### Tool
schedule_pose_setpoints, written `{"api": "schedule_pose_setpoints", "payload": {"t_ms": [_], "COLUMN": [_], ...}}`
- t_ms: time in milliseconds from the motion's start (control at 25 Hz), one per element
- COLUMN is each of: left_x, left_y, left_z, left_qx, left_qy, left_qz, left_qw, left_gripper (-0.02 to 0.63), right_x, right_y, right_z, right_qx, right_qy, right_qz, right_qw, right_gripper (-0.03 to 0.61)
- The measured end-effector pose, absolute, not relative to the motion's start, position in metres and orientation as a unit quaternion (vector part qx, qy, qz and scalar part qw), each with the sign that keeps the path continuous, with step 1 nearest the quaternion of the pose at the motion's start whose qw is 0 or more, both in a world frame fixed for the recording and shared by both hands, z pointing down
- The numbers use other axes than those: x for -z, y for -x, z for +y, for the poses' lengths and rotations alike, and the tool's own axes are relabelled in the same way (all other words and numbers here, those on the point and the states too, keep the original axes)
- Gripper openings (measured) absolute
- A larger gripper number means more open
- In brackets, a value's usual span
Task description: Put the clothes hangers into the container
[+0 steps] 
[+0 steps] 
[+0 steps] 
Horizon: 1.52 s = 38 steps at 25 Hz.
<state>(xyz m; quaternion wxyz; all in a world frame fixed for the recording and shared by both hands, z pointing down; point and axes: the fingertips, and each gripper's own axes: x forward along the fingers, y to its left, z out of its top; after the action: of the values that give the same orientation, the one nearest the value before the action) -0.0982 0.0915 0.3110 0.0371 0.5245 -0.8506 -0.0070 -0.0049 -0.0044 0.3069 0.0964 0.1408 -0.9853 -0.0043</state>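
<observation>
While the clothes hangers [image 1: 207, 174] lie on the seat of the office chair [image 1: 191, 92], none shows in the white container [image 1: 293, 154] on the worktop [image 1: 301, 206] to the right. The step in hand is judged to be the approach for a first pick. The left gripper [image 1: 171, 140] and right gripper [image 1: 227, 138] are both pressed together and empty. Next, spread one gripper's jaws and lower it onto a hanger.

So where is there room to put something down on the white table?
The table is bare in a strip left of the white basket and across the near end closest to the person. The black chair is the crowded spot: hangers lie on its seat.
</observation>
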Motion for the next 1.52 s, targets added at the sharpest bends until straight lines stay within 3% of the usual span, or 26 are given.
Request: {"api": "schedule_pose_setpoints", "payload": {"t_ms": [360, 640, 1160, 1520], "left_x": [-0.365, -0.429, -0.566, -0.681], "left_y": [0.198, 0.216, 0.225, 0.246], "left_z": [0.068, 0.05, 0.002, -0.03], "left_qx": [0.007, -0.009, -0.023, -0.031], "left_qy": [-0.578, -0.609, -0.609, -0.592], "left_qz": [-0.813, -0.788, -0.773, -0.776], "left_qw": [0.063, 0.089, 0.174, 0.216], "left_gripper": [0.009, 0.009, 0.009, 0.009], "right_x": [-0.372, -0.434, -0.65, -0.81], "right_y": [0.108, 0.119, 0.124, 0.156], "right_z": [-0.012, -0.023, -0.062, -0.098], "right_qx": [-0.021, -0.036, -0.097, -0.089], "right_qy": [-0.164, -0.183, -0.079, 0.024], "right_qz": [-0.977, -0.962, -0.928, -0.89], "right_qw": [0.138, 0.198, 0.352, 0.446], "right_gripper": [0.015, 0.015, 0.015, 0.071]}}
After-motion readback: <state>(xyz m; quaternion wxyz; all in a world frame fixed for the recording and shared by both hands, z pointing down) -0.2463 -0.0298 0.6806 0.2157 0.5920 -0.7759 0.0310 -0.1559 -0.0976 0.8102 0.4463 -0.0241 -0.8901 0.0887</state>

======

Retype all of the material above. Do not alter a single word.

* **Solution**:
### Tool
schedule_pose_setpoints, written `{"api": "schedule_pose_setpoints", "payload": {"t_ms": [_], "COLUMN": [_], ...}}`
- t_ms: time in milliseconds from the motion's start (control at 25 Hz), one per element
- COLUMN is each of: left_x, left_y, left_z, left_qx, left_qy, left_qz, left_qw, left_gripper (-0.02 to 0.63), right_x, right_y, right_z, right_qx, right_qy, right_qz, right_qw, right_gripper (-0.03 to 0.61)
- The measured end-effector pose, absolute, not relative to the motion's start, position in metres and orientation as a unit quaternion (vector part qx, qy, qz and scalar part qw), each with the sign that keeps the path continuous, with step 1 nearest the quaternion of the pose at the motion's start whose qw is 0 or more, both in a world frame fixed for the recording and shared by both hands, z pointing down
- The numbers use other axes than those: x for -z, y for -x, z for +y, for the poses' lengths and rotations alike, and the tool's own axes are relabelled in the same way (all other words and numbers here, those on the point and the states too, keep the original axes)
- Gripper openings (measured) absolute
- A larger gripper number means more open
- In brackets, a value's usual span
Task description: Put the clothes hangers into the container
[+0 steps] 
[+0 steps] 
[+0 steps] 
Horizon: 1.52 s = 38 steps at 25 Hz.
<state>(xyz m; quaternion wxyz; all in a world frame fixed for the recording and shared by both hands, z pointing down; point and axes: the fingertips, and each gripper's own axes: x forward along the fingers, y to its left, z out of its top; after the action: of the values that give the same orientation, the one nearest the value before the action) -0.0982 0.0915 0.3110 0.0371 0.5245 -0.8506 -0.0070 -0.0049 -0.0044 0.3069 0.0964 0.1408 -0.9853 -0.0043</state>
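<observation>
While the clothes hangers [image 1: 207, 174] lie on the seat of the office chair [image 1: 191, 92], none shows in the white container [image 1: 293, 154] on the worktop [image 1: 301, 206] to the right. The step in hand is judged to be the approach for a first pick. The left gripper [image 1: 171, 140] and right gripper [image 1: 227, 138] are both pressed together and empty. Next, spread one gripper's jaws and lower it onto a hanger.

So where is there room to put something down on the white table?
The table is bare in a strip left of the white basket and across the near end closest to the person. The black chair is the crowded spot: hangers lie on its seat.
</observation>
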Motion for the next 1.52 s, targets added at the sharpest bends until straight lines stay within 3% of the usual span, or 26 are given.
Request: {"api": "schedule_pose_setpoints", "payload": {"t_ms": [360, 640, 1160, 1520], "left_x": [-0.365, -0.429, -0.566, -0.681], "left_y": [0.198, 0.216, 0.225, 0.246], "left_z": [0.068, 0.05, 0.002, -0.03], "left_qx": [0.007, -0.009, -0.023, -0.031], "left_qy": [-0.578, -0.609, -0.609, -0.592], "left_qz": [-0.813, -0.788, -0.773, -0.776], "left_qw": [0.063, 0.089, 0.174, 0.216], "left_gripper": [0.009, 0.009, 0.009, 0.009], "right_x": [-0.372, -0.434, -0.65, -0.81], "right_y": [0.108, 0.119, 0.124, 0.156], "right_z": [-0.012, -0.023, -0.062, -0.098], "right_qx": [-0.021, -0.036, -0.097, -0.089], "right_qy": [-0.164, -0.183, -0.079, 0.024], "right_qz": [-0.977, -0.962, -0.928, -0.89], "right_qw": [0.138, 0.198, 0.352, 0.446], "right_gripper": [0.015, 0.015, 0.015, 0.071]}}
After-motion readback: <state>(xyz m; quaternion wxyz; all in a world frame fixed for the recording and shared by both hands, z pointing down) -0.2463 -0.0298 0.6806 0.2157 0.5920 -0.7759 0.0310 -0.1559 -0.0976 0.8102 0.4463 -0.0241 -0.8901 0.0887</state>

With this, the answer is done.